Since the overturn of Roe v. Wade, my mind has been flooded with the emotions of disappointment, fear, helplessness, and rage. While I process the news and try to move forward, a sense of survivor’s guilt remains. Currently, I am a Complex Family Planning fellow in California, but prior to last year, I spent my entire life in Florida. I continue to provide abortion care without the fear of prosecution. Meanwhile, my family, friends, and colleagues back home remain trapped as they scramble to figure out what to do in the aftermath of this tragedy.
The day the Supreme Court decision was announced, I was in the operating room performing an abortion. As I went through a 24-week dilation and evacuation procedure, I could hear my phone vibrating as text messages and social media alerts started to flood in. Those who have met me know how much I care about reproductive rights. I was not surprised when family, friends, and former colleagues reached out to check on me. While I appreciated the support, I could not help but think how it was not me who needed the comforting. I did not have to question whether my team could complete our full day of abortion procedures. I knew there were providers across the country making devastating calls canceling and denying appointments for patients needing abortion care. They were meeting with their staffs, administrators, and lawyers, and fielding responses from the media. I thought about all the patients and the fear they must be experiencing as they scrambled to make arrangements for possible travel to other clinics or self-management of their abortion. I know that for many, their only option is forced pregnancy.
Like any other day, the patients we cared for that day were seeking an abortion for a variety of reasons. There was a patient who recently learned her desired pregnancy was complicated by a lethal fetal malformation. One patient shared that she experienced contraception failure. Another patient feared pregnancy because her last pregnancy was complicated by severe preeclampsia and hemorrhage. Our last patient told us she missed her period and knew she did not want to be pregnant. While each individual experience is unique, these stories are not exclusive to people living in California – these stories are the same ones I heard from patients and friends seeking an abortion in Florida - across the country.

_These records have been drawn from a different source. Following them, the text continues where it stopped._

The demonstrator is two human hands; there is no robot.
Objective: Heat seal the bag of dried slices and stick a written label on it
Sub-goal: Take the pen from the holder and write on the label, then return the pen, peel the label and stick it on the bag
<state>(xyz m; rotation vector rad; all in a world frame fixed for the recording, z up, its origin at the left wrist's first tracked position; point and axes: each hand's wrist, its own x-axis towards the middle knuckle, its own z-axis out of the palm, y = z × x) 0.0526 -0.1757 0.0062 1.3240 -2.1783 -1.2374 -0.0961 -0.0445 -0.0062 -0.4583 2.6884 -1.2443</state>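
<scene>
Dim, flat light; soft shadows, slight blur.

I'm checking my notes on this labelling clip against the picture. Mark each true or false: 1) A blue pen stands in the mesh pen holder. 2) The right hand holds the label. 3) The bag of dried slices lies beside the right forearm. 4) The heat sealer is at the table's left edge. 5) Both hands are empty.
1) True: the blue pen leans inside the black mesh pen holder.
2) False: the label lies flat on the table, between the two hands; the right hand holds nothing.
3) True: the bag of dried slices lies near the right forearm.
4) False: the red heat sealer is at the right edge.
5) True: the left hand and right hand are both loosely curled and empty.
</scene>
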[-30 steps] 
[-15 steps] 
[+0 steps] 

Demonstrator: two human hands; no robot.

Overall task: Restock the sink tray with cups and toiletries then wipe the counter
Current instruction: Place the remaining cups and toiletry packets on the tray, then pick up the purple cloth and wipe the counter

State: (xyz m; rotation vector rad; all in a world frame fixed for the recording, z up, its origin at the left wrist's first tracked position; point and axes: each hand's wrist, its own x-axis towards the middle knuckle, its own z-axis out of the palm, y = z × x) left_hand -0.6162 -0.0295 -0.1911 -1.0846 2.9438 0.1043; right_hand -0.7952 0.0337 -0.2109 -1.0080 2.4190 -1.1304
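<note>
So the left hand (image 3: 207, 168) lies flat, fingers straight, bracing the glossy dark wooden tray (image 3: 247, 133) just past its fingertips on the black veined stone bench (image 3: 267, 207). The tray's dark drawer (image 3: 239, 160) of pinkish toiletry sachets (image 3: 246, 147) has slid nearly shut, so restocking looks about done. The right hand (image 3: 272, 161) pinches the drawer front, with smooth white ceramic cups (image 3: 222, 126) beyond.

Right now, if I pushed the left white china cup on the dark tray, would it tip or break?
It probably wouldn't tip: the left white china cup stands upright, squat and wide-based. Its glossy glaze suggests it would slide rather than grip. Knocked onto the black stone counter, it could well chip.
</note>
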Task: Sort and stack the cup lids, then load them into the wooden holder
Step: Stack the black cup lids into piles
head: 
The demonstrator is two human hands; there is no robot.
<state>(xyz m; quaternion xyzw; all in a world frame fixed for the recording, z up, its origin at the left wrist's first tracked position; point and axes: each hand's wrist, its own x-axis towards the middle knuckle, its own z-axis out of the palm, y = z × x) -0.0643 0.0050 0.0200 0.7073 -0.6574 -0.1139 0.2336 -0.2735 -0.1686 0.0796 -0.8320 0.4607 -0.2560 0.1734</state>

The Supreme Court majority argued it was handing the question of abortion over to the states and their voters to decide. Recent surveys found 61% of U.S. adults believe abortion should be legal in all or most cases,1 but in several states, within hours to days of the SCOTUS decision, patients were forced to make other plans as their prior fundamental right to an abortion was immediately removed. There were no further conversations, elections, or votes. It no longer matters what the majority supports or what the details are about the lives of those people making the personal decision to have an abortion. All that matters now is the ZIP code someone happens to reside in.
After I completed the first case, the graduating resident on our team expertly completed the remaining procedures. I felt confident that she would be leaving the program able to take care of any patient needing an abortion. She would also be able to manage any emergency that requires the quick evacuation of a uterus. Dread set in as I thought about the residents back home in Florida and other restrictive states. Many of these programs already struggle to provide abortion training, and their ability to do so in a post-Roe world will be near impossible. Around 50% of current ob.gyn. residents are training in a state that is expected to or already has banned abortions.2 Even in states without abortion bans, residents often are not exposed to full spectrum abortion care for a variety of reasons.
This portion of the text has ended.